Schwimmen
Bundestrainer Bernd Berkhahn wünscht sich, dass Schwimmen in Zukunft wieder Teil des Multisportevents European Championships wird. „Das wäre toll, wenn Schwimmen sich da wieder integrieren könnte“, sagte der 51-Jährige in Rom. In der italienischen Hauptstadt haben die Schwimmer, Freiwasserschwimmer, Wasserspringer, Synchronschwimmerinnen und Klippenspringer gerade ihre EM-Wettkämpfe ausgetragen. Parallel fanden in München die European Championships mit anderen Sportarten statt. Vor vier Jahren war Schwimmen in Schottland bereits einmal in ein solches Event eingebunden gewesen. „2018 in Glasgow hat es wirklich wunderbar funktioniert“, sagte Spitzenschwimmer Florian Wellbrock in Italien.
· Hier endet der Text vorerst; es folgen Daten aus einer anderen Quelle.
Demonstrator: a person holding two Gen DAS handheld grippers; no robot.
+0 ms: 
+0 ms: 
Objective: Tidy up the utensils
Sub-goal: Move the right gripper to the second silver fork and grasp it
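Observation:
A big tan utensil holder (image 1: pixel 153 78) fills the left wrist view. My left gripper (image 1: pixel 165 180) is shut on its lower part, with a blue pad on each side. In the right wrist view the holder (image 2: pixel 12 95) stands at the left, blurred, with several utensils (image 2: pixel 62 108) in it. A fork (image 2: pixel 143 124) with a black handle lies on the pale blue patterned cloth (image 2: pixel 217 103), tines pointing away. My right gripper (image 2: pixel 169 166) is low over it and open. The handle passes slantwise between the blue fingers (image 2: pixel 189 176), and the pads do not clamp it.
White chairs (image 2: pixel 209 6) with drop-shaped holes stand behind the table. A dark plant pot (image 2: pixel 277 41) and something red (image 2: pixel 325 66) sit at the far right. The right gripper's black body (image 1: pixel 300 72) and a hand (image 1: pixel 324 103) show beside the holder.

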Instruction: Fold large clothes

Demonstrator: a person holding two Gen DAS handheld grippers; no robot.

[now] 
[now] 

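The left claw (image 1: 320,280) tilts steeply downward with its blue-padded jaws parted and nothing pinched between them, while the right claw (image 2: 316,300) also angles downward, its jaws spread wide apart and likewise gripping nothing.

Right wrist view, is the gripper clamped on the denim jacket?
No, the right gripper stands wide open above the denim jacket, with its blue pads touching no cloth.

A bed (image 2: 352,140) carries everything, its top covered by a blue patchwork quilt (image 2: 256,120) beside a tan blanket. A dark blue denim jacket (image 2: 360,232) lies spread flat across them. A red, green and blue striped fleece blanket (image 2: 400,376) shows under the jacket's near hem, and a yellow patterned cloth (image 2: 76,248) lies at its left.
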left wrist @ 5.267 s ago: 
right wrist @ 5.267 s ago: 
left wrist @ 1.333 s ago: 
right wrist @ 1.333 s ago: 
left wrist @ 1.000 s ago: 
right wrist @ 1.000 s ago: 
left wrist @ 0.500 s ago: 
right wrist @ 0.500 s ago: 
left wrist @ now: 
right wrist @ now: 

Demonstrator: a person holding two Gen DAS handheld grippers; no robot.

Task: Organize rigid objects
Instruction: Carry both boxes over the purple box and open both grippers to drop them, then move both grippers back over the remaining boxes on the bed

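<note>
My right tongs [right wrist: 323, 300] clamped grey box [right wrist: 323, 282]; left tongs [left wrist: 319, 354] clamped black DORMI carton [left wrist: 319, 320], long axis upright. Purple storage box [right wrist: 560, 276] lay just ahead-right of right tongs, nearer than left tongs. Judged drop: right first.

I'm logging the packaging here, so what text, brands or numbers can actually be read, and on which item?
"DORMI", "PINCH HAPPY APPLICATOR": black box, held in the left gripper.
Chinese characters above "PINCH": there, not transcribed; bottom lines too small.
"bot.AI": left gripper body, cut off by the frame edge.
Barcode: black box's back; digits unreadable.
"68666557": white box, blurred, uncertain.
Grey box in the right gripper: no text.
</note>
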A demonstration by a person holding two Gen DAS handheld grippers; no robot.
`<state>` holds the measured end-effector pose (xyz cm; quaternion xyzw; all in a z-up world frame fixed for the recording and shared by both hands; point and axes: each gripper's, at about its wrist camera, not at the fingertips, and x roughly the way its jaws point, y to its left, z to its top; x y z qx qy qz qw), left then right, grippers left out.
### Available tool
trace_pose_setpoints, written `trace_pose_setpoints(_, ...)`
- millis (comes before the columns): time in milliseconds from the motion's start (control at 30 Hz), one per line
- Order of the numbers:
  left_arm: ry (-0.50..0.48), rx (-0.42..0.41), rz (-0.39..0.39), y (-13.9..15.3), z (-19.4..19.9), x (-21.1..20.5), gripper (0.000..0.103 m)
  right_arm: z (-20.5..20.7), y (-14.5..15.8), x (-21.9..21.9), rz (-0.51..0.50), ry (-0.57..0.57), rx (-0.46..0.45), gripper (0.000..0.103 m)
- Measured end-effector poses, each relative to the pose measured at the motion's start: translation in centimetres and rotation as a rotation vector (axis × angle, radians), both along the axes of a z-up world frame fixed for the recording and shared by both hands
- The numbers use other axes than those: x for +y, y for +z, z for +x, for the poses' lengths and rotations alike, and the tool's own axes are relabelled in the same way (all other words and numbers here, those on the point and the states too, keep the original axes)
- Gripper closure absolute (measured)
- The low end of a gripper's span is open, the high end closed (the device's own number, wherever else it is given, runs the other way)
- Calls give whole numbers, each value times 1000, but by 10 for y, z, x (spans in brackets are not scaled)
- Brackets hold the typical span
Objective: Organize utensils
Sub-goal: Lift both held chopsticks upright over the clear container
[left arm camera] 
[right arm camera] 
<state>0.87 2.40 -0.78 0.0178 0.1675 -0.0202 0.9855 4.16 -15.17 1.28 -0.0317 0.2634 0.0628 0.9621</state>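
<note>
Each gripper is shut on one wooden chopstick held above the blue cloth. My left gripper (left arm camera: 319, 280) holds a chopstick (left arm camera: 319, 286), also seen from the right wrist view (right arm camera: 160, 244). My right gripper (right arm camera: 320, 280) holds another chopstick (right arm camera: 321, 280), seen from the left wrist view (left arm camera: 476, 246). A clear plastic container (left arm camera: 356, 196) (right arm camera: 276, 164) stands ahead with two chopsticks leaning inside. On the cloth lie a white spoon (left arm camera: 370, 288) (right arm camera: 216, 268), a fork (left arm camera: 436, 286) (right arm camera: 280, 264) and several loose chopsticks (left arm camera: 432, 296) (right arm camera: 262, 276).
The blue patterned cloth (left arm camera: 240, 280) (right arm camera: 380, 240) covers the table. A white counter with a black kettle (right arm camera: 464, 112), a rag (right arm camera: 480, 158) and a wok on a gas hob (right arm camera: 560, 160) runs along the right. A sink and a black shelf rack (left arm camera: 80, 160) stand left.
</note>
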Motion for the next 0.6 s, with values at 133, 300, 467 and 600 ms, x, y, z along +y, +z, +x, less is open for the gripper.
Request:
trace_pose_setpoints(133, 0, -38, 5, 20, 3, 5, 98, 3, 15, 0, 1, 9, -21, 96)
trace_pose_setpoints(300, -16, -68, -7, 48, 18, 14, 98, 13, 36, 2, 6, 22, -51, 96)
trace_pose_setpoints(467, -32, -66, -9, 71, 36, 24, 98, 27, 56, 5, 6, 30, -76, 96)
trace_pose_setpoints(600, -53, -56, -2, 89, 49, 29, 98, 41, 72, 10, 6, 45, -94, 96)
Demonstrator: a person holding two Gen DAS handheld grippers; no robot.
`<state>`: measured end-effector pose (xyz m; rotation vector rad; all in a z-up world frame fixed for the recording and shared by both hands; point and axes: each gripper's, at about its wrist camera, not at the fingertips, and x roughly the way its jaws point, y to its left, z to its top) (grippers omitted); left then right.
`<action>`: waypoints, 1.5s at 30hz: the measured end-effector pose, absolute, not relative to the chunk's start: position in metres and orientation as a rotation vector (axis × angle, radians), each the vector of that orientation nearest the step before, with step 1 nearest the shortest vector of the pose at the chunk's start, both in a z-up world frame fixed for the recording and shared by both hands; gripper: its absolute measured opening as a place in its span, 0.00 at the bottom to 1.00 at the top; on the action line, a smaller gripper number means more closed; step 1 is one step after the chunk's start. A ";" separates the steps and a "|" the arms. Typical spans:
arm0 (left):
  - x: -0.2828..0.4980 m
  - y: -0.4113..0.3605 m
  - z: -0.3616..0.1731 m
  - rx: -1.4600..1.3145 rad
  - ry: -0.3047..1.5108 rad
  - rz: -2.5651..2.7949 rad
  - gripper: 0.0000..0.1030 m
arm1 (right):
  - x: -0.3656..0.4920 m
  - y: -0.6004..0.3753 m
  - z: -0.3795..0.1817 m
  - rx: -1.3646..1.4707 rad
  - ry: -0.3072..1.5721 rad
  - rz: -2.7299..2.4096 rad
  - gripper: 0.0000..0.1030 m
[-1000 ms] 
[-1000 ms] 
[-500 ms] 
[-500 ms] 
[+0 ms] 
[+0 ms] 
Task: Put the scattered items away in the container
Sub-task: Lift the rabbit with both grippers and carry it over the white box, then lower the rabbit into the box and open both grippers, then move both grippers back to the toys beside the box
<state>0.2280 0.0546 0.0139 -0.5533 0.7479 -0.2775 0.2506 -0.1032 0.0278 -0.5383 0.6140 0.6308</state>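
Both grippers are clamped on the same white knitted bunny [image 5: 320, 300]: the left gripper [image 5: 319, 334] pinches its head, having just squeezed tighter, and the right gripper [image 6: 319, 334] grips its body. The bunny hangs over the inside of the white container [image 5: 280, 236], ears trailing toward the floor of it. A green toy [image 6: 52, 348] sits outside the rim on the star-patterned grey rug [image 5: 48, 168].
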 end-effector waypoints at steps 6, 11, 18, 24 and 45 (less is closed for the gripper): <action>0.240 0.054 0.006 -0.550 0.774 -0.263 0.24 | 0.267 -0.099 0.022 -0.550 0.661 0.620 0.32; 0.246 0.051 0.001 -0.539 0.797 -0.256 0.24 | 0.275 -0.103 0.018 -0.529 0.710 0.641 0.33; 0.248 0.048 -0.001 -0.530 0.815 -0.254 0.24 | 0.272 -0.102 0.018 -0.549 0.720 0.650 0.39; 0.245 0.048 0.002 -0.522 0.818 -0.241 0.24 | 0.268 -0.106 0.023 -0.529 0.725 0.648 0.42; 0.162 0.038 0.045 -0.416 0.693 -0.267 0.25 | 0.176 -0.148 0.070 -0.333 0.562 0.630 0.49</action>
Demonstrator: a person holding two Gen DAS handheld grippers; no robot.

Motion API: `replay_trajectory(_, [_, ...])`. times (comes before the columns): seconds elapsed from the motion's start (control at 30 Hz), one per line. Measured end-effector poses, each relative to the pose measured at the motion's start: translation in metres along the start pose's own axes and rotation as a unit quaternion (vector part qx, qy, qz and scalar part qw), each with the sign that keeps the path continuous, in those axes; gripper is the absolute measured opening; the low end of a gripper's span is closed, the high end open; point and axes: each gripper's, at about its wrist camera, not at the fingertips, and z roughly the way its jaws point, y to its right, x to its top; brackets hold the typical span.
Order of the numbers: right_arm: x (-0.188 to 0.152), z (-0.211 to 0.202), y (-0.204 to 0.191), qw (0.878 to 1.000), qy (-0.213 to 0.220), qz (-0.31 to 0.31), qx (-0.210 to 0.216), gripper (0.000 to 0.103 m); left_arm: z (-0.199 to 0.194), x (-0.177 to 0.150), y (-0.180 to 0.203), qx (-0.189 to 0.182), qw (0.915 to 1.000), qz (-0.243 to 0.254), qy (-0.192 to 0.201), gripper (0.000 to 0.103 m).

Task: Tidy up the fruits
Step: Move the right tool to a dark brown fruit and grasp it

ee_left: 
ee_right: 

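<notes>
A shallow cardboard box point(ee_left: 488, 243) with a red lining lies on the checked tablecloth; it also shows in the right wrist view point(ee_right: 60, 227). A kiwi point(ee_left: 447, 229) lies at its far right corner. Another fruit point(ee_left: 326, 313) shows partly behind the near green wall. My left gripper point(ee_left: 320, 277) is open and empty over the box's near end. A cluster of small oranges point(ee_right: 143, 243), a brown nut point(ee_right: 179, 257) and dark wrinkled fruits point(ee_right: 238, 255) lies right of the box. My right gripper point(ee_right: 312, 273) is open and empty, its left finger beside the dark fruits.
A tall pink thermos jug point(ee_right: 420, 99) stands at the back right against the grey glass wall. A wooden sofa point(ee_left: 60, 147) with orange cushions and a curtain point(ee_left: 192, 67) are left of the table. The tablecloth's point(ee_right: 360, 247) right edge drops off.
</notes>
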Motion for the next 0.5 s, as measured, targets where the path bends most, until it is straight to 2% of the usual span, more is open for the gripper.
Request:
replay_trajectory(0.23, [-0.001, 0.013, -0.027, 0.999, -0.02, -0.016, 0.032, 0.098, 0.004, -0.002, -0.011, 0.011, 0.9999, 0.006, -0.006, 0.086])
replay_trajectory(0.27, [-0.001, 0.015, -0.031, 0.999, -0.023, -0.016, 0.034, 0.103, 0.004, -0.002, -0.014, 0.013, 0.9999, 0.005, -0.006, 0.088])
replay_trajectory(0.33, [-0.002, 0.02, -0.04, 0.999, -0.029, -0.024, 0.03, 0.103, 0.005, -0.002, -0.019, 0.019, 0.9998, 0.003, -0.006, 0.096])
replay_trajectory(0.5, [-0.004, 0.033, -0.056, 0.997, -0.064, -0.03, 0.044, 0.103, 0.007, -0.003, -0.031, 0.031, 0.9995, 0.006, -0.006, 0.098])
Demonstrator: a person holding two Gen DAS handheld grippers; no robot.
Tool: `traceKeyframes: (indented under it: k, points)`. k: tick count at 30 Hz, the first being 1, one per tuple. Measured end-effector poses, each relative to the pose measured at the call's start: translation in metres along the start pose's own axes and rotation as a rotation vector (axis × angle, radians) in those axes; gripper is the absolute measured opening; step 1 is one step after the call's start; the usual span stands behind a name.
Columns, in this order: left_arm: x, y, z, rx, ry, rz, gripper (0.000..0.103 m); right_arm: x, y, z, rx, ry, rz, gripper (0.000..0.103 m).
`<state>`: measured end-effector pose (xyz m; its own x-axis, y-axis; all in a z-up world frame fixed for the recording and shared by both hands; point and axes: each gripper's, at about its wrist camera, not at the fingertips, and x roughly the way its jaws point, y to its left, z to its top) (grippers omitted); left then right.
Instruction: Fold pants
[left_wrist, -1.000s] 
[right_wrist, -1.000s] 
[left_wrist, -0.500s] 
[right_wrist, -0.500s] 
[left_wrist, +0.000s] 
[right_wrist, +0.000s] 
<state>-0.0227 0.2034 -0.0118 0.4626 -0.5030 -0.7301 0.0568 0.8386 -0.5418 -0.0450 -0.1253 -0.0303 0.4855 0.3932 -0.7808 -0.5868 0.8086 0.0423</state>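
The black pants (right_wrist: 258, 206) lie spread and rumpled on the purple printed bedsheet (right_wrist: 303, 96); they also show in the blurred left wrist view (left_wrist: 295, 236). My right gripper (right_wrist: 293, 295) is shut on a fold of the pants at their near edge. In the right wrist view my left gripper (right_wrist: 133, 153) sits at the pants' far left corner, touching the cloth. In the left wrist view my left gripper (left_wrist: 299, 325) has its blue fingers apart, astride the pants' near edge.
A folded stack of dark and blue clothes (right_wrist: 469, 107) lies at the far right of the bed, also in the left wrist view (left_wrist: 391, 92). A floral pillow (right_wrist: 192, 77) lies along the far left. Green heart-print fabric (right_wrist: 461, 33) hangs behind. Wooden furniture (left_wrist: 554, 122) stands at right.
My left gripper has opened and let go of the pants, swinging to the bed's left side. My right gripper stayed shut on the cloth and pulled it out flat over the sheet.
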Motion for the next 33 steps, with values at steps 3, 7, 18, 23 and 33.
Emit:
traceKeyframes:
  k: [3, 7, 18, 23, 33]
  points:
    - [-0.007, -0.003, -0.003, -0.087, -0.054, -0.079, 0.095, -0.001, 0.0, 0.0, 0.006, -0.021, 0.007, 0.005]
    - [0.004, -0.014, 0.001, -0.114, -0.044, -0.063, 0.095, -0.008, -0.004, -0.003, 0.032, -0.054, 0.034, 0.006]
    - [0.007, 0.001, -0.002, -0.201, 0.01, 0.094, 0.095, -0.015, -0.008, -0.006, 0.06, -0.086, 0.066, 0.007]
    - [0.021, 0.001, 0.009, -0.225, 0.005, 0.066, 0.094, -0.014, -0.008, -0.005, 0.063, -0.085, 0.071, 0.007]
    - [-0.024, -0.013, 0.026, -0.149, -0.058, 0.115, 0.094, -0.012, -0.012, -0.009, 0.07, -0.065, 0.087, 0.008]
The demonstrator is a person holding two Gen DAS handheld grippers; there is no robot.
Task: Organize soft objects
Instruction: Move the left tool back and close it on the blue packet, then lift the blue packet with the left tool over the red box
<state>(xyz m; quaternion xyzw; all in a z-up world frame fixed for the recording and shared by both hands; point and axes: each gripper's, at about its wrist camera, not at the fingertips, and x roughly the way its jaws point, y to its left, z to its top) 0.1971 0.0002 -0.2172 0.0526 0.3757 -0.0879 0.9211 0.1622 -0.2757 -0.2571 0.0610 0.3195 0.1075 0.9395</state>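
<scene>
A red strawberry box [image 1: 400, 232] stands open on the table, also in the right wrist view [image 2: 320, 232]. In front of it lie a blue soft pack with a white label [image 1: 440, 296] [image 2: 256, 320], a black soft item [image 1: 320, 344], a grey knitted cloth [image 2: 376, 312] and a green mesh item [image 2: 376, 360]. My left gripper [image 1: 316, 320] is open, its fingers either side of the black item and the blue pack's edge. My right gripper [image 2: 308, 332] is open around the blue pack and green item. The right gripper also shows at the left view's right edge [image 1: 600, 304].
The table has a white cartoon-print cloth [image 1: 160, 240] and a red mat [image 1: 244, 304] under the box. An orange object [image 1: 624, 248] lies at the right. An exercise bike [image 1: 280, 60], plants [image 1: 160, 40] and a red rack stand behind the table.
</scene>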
Der Freiwasser-Olympiasieger ergänzte: „Ich habe schon den Eindruck, dass auch die Europameisterschaften hier aufgrund der Veranstaltung in München in Deutschland mehr wahrgenommen wurden. Aber ich glaube, hätten wir zeitgleich die Europameisterschaften auch in München austragen dürfen, wäre es noch mal ein bisschen schöner gewesen.“ Zu den Gründen, warum es kompliziert werden könnte, Schwimmen wieder zu integrieren, sagte Wellbrocks Magdeburger Trainer Berkhahn mit Blick auf den europäischen Verband: „Wahrscheinlich tut sich die Len schwer, sich da zukünftig einzufassen, weil dann ja auch ein bisschen was von der Macht verloren geht.“
Turnen
Stufenbarren-Europameisterin Elisabeth Seitz hat ihre vierte Olympia-Teilnahme fest ins Visier genommen. „Bis Paris sind es nur zwei Jahre. Meine Motivation ist da, da nochmal Gas zu geben“, sagte die deutsche Rekordmeisterin im SWR. Die Stuttgarterin hatte bei den European Championships in München ihre erste internationale Goldmedaille gewonnen. Für die 28 Jahre alte Sportsoldatin nicht nur ein sportlicher Triumph, sondern auch die Basis für eine ganz persönliche Erkenntnis: „Ich habe mir bewiesen, dass es noch läuft und funktioniert, und dass ich keineswegs zu alt bin für den Sport.“
Motorsport
Nach seinem Abschied von Audi setzt der dreimalige DTM-Champion Rene Rast seine Karriere bei BMW M Motorsport fort. Dies teilte das Team am Montag mit. In welchen Serien der 35 Jahre alte Mindener ab 2023 starten wird, will BMW zu einem „späteren Zeitpunkt“ bekannt geben. „Nach so vielen erfolgreichen Jahren bei Audi freue ich mich auf eine neue spannende Herausforderung“, sagte Rast.